→ WORK REQUIRED
The output must be the data, printed exactly as written.
#####
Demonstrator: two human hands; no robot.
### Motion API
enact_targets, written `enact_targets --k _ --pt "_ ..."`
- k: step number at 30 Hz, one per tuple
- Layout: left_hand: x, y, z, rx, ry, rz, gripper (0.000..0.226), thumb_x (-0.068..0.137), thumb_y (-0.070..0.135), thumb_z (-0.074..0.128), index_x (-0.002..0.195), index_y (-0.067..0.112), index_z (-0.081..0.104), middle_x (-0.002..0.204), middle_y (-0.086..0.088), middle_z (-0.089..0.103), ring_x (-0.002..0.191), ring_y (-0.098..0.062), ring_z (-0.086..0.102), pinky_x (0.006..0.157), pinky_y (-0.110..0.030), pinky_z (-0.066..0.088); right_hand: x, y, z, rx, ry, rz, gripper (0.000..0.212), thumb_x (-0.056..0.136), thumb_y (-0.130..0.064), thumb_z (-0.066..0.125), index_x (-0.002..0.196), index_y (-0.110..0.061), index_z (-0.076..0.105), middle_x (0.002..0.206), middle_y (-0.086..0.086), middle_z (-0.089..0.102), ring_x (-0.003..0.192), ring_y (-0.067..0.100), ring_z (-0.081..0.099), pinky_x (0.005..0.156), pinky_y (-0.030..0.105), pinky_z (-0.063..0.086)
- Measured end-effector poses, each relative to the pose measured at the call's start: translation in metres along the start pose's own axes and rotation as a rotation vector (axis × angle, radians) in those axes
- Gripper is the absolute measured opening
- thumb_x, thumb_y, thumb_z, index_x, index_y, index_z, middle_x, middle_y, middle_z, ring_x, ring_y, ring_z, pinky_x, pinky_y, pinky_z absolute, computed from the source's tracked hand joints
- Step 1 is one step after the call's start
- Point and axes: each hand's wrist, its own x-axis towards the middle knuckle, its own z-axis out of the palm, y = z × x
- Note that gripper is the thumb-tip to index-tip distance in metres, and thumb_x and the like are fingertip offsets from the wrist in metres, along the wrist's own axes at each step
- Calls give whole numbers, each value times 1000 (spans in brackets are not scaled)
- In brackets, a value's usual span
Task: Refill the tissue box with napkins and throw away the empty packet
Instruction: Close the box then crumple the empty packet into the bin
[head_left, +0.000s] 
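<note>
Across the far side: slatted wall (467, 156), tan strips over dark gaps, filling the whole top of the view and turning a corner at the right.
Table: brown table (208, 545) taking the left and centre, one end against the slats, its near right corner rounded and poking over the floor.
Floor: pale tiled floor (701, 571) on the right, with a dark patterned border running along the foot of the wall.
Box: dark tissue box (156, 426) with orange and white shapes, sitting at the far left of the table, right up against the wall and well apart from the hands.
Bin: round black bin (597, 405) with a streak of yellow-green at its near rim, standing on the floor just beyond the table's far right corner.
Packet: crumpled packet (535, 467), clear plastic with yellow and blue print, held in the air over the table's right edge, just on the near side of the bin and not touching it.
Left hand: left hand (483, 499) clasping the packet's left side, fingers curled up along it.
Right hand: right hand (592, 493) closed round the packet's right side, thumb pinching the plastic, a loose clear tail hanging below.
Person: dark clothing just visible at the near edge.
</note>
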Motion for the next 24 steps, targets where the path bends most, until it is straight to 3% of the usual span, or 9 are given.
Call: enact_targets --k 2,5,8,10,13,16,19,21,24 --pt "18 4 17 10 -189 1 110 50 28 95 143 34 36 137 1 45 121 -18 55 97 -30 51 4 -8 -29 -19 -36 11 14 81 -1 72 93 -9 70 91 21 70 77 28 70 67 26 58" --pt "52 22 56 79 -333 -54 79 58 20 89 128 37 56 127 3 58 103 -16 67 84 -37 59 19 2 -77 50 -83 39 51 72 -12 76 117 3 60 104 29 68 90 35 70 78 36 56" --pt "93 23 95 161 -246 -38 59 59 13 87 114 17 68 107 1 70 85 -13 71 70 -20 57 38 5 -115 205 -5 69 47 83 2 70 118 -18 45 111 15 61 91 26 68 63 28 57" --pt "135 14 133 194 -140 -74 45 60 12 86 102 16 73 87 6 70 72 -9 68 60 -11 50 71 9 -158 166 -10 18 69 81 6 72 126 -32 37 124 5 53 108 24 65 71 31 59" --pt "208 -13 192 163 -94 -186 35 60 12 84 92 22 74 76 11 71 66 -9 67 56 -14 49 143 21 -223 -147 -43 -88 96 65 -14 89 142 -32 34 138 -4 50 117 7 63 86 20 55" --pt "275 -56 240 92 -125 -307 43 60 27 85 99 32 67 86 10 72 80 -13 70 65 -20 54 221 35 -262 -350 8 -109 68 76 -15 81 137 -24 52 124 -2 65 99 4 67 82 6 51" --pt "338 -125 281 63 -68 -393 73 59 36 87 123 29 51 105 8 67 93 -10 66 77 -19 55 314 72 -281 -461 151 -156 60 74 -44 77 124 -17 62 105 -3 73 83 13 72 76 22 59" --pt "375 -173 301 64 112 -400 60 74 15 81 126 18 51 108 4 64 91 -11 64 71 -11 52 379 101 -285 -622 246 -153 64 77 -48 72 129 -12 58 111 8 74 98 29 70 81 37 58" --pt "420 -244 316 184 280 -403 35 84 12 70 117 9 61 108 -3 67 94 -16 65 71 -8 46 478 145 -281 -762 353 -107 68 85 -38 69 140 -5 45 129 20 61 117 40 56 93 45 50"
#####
→ FINAL ANSWER
Demonstrator: two human hands; no robot.
### Motion API
enact_targets, written `enact_targets --k _ --pt "_ ..."`
- k: step number at 30 Hz, one per tuple
- Layout: left_hand: x, y, z, rx, ry, rz, gripper (0.000..0.226), thumb_x (-0.068..0.137), thumb_y (-0.070..0.135), thumb_z (-0.074..0.128), index_x (-0.002..0.195), index_y (-0.067..0.112), index_z (-0.081..0.104), middle_x (-0.002..0.204), middle_y (-0.086..0.088), middle_z (-0.089..0.103), ring_x (-0.002..0.191), ring_y (-0.098..0.062), ring_z (-0.086..0.102), pinky_x (0.006..0.157), pinky_y (-0.110..0.030), pinky_z (-0.066..0.088); right_hand: x, y, z, rx, ry, rz, gripper (0.000..0.212), thumb_x (-0.056..0.136), thumb_y (-0.130..0.064), thumb_z (-0.066..0.125), index_x (-0.002..0.196), index_y (-0.110..0.061), index_z (-0.076..0.105), middle_x (0.002..0.206), middle_y (-0.086..0.086), middle_z (-0.089..0.102), ring_x (-0.003..0.192), ring_y (-0.067..0.100), ring_z (-0.081..0.099), pinky_x (0.005..0.156), pinky_y (-0.030..0.105), pinky_z (-0.063..0.086)
- Measured end-effector poses, each relative to the pose measured at the call's start: translation in metres along the start pose's own axes and rotation as a rotation vector (axis × angle, radians) in those axes
- Gripper is the absolute measured opening
- thumb_x, thumb_y, thumb_z, index_x, index_y, index_z, middle_x, middle_y, middle_z, ring_x, ring_y, ring_z, pinky_x, pinky_y, pinky_z absolute, computed from the source's tracked hand joints
- Step 1 is one step after the call's start
- Point and axes: each hand's wrist, its own x-axis towards the middle knuckle, its own z-axis out of the palm, y = z × x
- Note that gripper is the thumb-tip to index-tip distance in metres, and thumb_x and the like are fingertip offsets from the wrist in metres, along the wrist's own axes at each step
- Calls give whole numbers, each value times 1000 (spans in brackets are not scaled)
- In brackets, a value's usual span
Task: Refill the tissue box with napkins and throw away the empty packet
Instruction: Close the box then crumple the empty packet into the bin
[head_left, +0.000s] 
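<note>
Across the far side: slatted wall (467, 156), tan strips over dark gaps, filling the whole top of the view and turning a corner at the right.
Table: brown table (208, 545) taking the left and centre, one end against the slats, its near right corner rounded and poking over the floor.
Floor: pale tiled floor (701, 571) on the right, with a dark patterned border running along the foot of the wall.
Box: dark tissue box (156, 426) with orange and white shapes, sitting at the far left of the table, right up against the wall and well apart from the hands.
Bin: round black bin (597, 405) with a streak of yellow-green at its near rim, standing on the floor just beyond the table's far right corner.
Packet: crumpled packet (535, 467), clear plastic with yellow and blue print, held in the air over the table's right edge, just on the near side of the bin and not touching it.
Left hand: left hand (483, 499) clasping the packet's left side, fingers curled up along it.
Right hand: right hand (592, 493) closed round the packet's right side, thumb pinching the plastic, a loose clear tail hanging below.
Person: dark clothing just visible at the near edge.
</note>
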Motion for the next 24 steps, targets where the path bends most, until it is straight to 3% of the usual span, or 9 are given.
Call: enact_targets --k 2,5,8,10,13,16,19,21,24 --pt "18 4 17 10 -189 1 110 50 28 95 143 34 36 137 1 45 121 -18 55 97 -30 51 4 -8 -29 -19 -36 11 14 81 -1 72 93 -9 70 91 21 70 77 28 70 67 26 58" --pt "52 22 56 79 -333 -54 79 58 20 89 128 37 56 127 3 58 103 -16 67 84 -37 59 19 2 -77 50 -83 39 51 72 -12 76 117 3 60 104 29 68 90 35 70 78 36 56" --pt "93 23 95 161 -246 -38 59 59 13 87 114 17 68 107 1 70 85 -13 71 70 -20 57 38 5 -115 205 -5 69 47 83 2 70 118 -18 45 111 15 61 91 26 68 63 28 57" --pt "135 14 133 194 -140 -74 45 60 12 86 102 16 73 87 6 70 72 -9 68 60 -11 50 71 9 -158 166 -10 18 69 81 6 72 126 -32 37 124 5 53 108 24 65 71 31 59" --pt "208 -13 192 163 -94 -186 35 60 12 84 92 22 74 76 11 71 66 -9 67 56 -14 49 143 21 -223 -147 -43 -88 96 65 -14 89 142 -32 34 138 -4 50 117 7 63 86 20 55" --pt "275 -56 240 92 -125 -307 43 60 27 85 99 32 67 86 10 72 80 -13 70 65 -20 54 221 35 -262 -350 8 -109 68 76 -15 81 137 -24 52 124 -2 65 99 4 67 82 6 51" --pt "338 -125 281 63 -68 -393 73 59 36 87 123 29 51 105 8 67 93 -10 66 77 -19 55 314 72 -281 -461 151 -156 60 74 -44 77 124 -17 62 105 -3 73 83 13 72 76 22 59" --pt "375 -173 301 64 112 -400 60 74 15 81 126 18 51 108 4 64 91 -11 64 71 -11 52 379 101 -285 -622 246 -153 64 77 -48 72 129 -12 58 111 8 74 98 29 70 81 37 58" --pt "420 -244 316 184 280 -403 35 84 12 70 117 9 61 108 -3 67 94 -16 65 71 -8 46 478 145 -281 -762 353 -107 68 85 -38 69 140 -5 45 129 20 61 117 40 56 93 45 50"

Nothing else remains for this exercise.